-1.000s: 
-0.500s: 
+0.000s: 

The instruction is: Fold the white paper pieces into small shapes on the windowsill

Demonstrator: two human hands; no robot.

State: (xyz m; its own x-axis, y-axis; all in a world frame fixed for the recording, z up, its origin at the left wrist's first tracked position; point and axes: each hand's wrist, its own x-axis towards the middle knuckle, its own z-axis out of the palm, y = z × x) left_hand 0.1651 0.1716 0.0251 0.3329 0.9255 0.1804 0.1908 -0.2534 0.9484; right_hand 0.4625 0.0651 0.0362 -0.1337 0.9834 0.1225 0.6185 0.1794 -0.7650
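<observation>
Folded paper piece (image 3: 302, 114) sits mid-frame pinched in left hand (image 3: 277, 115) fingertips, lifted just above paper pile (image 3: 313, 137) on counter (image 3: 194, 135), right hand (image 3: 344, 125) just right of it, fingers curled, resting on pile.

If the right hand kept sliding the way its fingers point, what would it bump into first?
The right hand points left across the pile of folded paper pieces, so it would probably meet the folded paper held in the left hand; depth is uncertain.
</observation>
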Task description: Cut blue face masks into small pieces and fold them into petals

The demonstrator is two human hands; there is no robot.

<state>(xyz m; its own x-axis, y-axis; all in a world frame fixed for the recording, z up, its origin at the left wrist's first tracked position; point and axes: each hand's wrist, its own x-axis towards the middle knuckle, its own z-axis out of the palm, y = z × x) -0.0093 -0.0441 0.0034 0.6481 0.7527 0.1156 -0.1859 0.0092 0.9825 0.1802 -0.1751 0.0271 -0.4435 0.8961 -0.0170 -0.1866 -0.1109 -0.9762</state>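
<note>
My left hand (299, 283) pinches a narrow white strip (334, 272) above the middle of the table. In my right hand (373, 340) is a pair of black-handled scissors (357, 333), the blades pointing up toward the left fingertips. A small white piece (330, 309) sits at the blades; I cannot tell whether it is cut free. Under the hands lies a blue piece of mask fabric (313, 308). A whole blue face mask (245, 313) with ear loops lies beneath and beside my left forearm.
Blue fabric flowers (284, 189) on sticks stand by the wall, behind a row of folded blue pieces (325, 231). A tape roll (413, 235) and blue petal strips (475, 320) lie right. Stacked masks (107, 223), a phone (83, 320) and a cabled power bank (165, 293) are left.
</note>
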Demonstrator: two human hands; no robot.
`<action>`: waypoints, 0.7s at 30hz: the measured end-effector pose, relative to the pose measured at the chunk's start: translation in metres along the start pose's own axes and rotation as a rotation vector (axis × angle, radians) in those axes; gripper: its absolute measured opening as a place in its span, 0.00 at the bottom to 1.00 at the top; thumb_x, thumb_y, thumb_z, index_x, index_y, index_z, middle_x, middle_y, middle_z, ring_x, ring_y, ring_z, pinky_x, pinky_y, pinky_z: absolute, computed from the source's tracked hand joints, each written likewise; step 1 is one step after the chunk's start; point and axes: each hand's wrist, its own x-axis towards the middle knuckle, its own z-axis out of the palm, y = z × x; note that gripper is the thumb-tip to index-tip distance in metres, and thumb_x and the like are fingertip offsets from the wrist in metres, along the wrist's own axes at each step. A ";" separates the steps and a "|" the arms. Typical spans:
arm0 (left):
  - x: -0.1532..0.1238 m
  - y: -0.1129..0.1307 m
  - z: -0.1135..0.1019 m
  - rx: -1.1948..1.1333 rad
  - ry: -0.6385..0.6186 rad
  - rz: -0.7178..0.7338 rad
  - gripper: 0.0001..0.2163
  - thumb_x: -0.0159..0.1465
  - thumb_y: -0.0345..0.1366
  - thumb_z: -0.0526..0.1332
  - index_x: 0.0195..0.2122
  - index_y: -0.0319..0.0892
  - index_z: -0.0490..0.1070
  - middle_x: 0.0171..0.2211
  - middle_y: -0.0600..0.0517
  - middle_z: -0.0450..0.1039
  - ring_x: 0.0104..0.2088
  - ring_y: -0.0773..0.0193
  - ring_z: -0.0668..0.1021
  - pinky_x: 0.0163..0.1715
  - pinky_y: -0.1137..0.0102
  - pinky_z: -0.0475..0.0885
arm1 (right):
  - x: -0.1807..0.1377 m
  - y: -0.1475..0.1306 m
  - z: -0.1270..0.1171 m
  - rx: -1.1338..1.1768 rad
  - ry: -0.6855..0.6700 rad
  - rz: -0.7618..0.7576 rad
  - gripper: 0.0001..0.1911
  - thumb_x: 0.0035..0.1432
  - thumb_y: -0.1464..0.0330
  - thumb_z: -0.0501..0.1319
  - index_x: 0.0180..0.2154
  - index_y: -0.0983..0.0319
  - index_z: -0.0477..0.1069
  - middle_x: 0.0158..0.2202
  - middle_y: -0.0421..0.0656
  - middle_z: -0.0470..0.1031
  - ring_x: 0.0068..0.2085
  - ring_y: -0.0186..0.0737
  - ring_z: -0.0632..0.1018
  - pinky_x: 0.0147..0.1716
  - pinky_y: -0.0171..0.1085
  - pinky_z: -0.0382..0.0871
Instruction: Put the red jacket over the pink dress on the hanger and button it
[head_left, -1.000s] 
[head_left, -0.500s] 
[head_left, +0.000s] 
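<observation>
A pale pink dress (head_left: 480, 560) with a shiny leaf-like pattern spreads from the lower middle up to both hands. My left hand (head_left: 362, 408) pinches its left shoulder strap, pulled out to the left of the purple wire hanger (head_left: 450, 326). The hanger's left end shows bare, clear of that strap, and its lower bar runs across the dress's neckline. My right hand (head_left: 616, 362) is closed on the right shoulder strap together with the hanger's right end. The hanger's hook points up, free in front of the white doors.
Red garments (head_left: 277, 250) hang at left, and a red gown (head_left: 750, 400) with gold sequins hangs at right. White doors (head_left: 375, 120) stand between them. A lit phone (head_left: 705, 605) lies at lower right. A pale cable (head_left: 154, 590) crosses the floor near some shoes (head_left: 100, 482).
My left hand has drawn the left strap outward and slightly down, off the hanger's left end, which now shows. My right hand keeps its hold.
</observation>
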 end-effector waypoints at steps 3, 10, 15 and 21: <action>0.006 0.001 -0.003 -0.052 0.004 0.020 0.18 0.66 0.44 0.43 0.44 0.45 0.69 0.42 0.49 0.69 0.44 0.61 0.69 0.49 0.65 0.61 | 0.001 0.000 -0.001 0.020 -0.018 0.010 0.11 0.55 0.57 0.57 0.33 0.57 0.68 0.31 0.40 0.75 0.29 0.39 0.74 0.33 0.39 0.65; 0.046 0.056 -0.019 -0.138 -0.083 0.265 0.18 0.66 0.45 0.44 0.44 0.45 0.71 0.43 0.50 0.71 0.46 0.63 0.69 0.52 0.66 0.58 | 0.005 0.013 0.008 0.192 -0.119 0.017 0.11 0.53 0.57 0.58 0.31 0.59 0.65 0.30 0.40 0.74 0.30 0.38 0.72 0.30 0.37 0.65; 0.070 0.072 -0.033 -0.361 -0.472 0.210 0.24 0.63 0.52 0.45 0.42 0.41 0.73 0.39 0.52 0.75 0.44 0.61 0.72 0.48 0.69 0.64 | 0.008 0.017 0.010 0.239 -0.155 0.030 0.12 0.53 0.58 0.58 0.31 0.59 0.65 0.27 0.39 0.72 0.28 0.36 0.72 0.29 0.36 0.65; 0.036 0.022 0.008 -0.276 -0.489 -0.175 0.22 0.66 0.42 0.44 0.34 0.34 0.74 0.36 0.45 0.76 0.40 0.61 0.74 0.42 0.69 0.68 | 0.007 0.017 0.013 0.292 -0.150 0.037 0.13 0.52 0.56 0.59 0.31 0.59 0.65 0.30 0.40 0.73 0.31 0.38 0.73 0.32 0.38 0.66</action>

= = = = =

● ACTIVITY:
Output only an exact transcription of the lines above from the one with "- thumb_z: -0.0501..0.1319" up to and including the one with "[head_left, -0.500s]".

● RESULT FOR THIS TASK:
  - thumb_z: -0.0501..0.1319
  - index_x: 0.0180..0.2154
  - index_y: -0.0983..0.0319
  - index_z: -0.0477..0.1069
  - middle_x: 0.0158..0.2202
  - middle_y: -0.0421..0.0656
  - middle_z: -0.0470..0.1031
  - ring_x: 0.0068..0.2085
  - ring_y: -0.0186..0.0737
  - ring_z: -0.0632..0.1018
  - pinky_x: 0.0147..0.1716
  - pinky_y: -0.0171..0.1085
  - pinky_z: -0.0382..0.0871
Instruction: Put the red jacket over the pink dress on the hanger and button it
[head_left, -1.000s] 
[head_left, -0.500s] 

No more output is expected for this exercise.